This is the property of the Daily Journal Corporation and fully protected by copyright. It is made available only to Daily Journal subscribers for personal or collaborative purposes and may not be distributed, reproduced, modified, stored or transferred without written permission. Please click "Reprint" to order presentation-ready copies to distribute to clients or use in commercial marketing materials or for permission to post on a website. and copyright (showing year of publication) at the bottom.

Feb. 9, 2022

Magadia v. Wal-Mart Associates Inc. et al.

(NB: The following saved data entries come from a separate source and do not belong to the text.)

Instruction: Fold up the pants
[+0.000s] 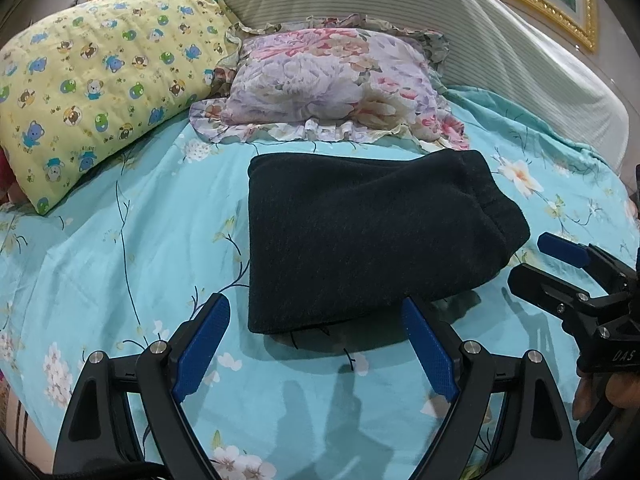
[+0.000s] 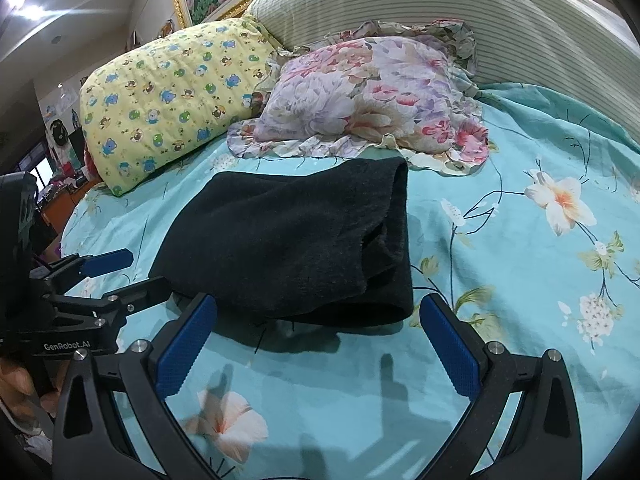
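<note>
Two units are in view: the left hand-held gripper (image 1: 316, 344) and the right hand-held gripper (image 2: 320, 340), each spread wide, released and holding nothing. The folded pants (image 1: 360, 236) lie on the bed (image 1: 140, 240), just beyond the blue fingertips (image 1: 208, 336). Bare sheet lies beside the pants on both sides; the floral pillow (image 1: 328, 84) sits near the far edge.

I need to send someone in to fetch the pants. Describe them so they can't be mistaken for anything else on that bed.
Start at the bed's turquoise floral sheet. Near its head lie a yellow bear-print pillow and a ruffled pink-and-lilac floral pillow. Just in front of the floral pillow sit the pants, folded into a compact bundle: the only plain, dark, charcoal-black item among bright prints.
</note>
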Tool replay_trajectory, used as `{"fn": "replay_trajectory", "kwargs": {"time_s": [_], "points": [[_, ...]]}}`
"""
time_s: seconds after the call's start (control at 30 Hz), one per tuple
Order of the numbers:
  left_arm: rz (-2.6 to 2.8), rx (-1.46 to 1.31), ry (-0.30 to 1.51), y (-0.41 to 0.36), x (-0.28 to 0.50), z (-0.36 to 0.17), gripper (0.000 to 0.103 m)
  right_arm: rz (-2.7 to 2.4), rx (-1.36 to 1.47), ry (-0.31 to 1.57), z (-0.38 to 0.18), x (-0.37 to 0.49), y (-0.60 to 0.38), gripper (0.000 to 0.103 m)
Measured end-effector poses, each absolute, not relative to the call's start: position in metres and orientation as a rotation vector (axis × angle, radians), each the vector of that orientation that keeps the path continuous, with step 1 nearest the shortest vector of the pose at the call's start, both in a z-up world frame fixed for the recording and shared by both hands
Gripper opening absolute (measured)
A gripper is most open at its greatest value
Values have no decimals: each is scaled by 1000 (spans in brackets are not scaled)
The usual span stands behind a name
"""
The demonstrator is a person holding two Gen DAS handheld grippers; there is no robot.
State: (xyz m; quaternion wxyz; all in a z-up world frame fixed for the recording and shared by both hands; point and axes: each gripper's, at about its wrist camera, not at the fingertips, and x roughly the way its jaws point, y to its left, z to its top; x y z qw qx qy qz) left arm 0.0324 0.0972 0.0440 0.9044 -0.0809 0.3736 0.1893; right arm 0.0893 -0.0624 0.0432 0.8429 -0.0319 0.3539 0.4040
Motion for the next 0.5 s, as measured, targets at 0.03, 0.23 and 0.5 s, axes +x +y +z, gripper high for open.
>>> {"fn": "replay_trajectory", "kwargs": {"time_s": [0.03,0.23,0.5], "points": [[392,-165,773,98,33,44,88,853,-66,745,43,89,-63,101],[402,-165,778,101,33,43,88,871,-69,751,41,87,-56,102],[402,-196,778,105,34,46,88,859,-50,749,43,88,-61,102]]}}
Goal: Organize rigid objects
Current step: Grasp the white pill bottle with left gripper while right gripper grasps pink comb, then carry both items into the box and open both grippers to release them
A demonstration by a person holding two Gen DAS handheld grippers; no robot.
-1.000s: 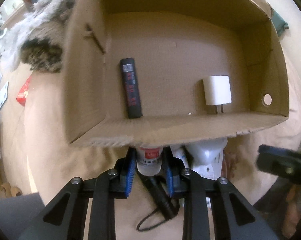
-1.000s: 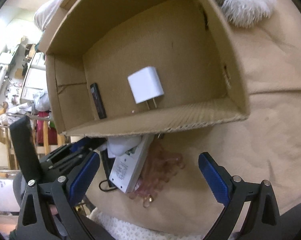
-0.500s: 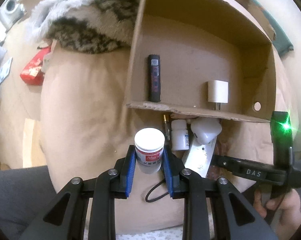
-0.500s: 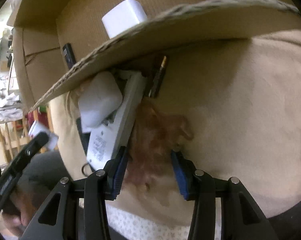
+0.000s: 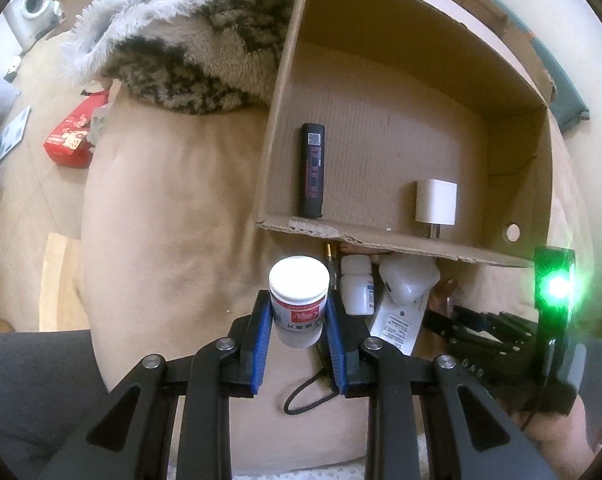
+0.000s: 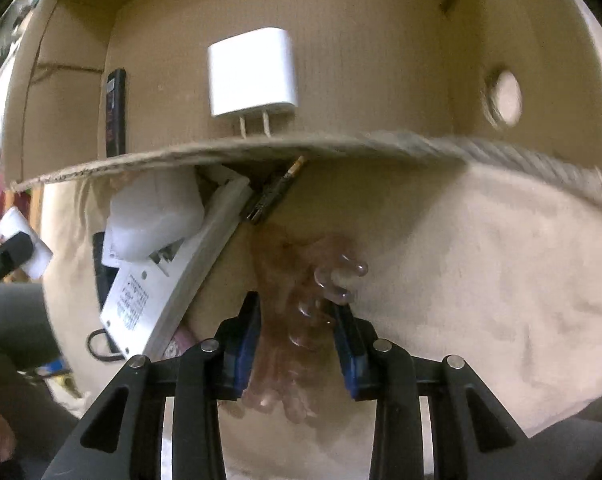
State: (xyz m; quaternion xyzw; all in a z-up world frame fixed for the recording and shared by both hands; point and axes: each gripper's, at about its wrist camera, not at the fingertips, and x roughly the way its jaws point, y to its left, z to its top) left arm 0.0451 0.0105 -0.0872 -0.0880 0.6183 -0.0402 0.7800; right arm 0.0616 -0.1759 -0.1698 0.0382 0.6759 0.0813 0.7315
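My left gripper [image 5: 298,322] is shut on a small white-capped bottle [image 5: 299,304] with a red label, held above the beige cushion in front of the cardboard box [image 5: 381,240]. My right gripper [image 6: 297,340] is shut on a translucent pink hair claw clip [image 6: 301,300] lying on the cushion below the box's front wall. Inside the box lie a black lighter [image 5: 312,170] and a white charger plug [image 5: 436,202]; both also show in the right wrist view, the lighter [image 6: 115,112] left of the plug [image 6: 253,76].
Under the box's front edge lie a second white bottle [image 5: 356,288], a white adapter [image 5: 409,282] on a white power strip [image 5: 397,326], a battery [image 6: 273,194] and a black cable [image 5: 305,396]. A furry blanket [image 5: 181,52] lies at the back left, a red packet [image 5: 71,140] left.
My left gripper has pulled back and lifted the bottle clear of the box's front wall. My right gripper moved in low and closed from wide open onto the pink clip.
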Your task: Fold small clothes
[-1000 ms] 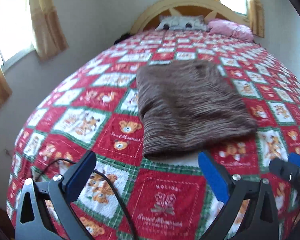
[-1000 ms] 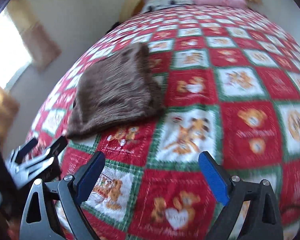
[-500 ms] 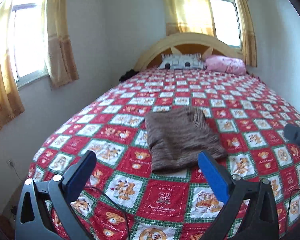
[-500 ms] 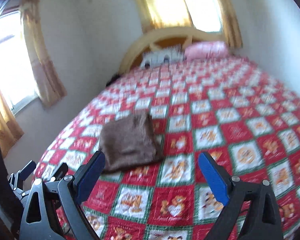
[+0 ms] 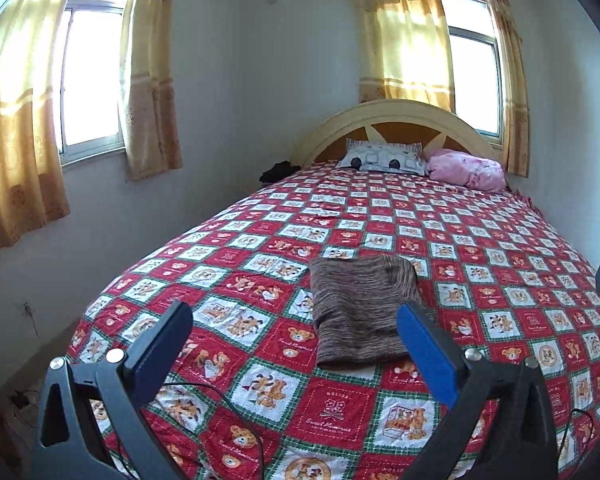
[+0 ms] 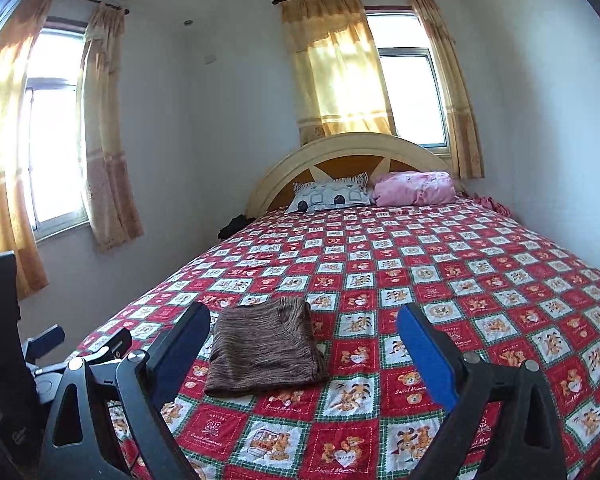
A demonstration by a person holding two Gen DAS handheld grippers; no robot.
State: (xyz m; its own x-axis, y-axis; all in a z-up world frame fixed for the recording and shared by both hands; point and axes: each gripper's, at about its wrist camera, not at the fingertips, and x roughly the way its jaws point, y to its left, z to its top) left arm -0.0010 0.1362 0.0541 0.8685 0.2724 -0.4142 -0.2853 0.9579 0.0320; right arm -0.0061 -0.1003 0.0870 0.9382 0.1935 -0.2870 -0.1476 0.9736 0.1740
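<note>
A brown knitted garment [image 5: 360, 312] lies folded flat in a neat rectangle on the red teddy-bear bedspread [image 5: 480, 240], near the foot of the bed. It also shows in the right wrist view [image 6: 264, 348]. My left gripper [image 5: 296, 344] is open and empty, held back from and above the garment. My right gripper [image 6: 304, 344] is open and empty too, well short of the garment, which sits ahead and to its left. The left gripper's body [image 6: 72, 356] shows at the left edge of the right wrist view.
A patterned pillow [image 5: 382, 158] and a pink pillow [image 5: 466, 170] lie by the curved headboard [image 5: 396, 116]. A dark item [image 5: 278, 170] sits at the bed's far left corner. Curtained windows are on the left and back walls. A thin black cable [image 5: 220, 400] lies over the bed's near edge.
Both grippers have pulled back and up from the folded garment, so it looks smaller and the whole room has come into view. Both stay open.
</note>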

See more on Magadia v. Wal-Mart Associates Inc. et al.

MEAL BREAK CLASS ACTION

Meal Break Class Action

9th Circuit

Judge Patrick J. Bumatay

Appellants' Attorneys: Gibson, Dunn & Crutcher Llp, Theane Evangelis, Julian W. Poon, Bradley J. Hamburger, Kelsey J. Helland, Shaun A. Mathur, Matthew T. Sessions, Andrew M. Kasabian, Warren S. Loegering

vAppellee's Attorneys: Gupta Wessler Pllc, Deepak Gupta, Jonathan E. Taylor, Gregory A. Beck, Daniel Wilf-Townsend; Diversity Law Group Pc, Larry W. Lee, Kwanporn Tulyathan, And Max W. Gavron; Hyun Legal Apc, Dennis S. Hyun, Polaris Law Group Llp, William L. Marder


Theane Evangelis

Gibson, Dunn & Crutcher LLP partner Theane Evangelis persuaded a 9th U.S. Circuit Court of Appeals panel to reverse a $102 million class action.

Evangelis won a reversal of a San Jose district judge's ruling by persuading a panel that lead plaintiff Roderick Magadia, a former Walmart Inc. employee, lacked Article III standing to bring a claim under the California Private Attorney General Act.

Former employee Roderick Magadia, represented by Gupta Wessler PLLC and other firms, alleged three violations of the California Labor Code's wage statement and meal break requirements. The class won a $102 award in a case before then-U.S. District Judge Lucy H. Koh of San Jose.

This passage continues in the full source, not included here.